The Slovenia Times

NBI has met expectations in the first ten years of its work

Nekategorizirano


According to Bobnar, the NBI investigators are enthusiastic and hard-working, and have proven with their work that there are no untouchables.

In the ten years of its existence, the bureau has dealt with 1,100 criminal acts, and has filed 796 criminal complaints to the prosecution in relation to criminal acts which have resulted in illegal gains of a total of EUR 1.048 billion.

Last year, the NBI proposed temporary seizure of assets in several cases, with their total value reaching EUR 115 million. All cases are in the pre-trial phase, so the police have not revealed the details.

The bureau has dealt with the most complicated forms of crime which undermine the financial interests and the monetary and economic systems of the country, as well as the most severe forms of organised crime, Bobnar said.

In recent years, its investigators focused on the prevention of banking crime, corruption in business and healthcare, pharmaceutical industry, energy and education.

Bobnar emphasised financial investigations as one of the strongest weapons, with the NBI investigating corrupt bankers, takeovers of companies and suspicion of corruption in the healthcare system.

"They have proven that no one is untouchable," she said, adding that all criminal police officers, including in police departments, performed their job enthusiastically and professionally.

What makes the NBI special is that, as an operational unit within the Criminal Police Administration, it is somewhat more flexible, which makes it easier to detect and respond to all forms of crime.

The bureau currently employs 58 fully operational investigators, and it wants to expand the number and fill the vacancies made by criminal police officers who left for other units. It needs analysts and computer forensics the most.

The NBI does not employ only criminal police officers, but also other experts such as auditors, bankers and economists who complement the police work very well.

It has been headed since June by Darko Muženič, who formerly served as the head of the Office for the Prevention of Money Laundering, and who succeeded Darko Majhenič, who concluded a five-year term at the helm of the NBI.

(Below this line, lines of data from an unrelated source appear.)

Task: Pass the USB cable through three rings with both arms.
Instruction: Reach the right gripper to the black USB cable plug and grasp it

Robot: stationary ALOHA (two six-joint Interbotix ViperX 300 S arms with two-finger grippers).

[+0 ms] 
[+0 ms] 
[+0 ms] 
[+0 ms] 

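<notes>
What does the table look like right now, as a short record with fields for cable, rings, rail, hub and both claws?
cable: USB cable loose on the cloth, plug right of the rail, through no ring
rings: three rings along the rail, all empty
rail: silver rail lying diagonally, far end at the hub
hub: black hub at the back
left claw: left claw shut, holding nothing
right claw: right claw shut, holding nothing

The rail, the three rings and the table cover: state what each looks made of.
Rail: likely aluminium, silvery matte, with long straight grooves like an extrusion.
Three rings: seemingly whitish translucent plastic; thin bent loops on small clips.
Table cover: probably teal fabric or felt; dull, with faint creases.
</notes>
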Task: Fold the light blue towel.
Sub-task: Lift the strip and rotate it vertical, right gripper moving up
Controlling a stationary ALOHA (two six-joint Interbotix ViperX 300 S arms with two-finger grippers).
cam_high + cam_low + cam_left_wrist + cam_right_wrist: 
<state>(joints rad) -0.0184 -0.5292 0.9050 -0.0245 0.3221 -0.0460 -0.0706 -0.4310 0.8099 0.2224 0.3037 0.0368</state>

Bobnar justified the decision to make a change in leadership by saying that Majhenič had exhausted himself in the five years and that the time was for "new energy". She believes that Muženič is an excellent pick.

The police commissioner sees in Majhenič a new wind in the sails of the office. "I'm convinced that the effectiveness of the NBI will further improve in the next ten years."

Investigating white-collar crime and corruption remains the priority for the NBI. "Criminal police officers and the police act proactively. We fear no one, and we withdraw in front of no one," said Bobnar.

She however noted that "neither the police nor the NBI can detect and penalise everything that has been stolen, raked in, appropriated in the last ten years."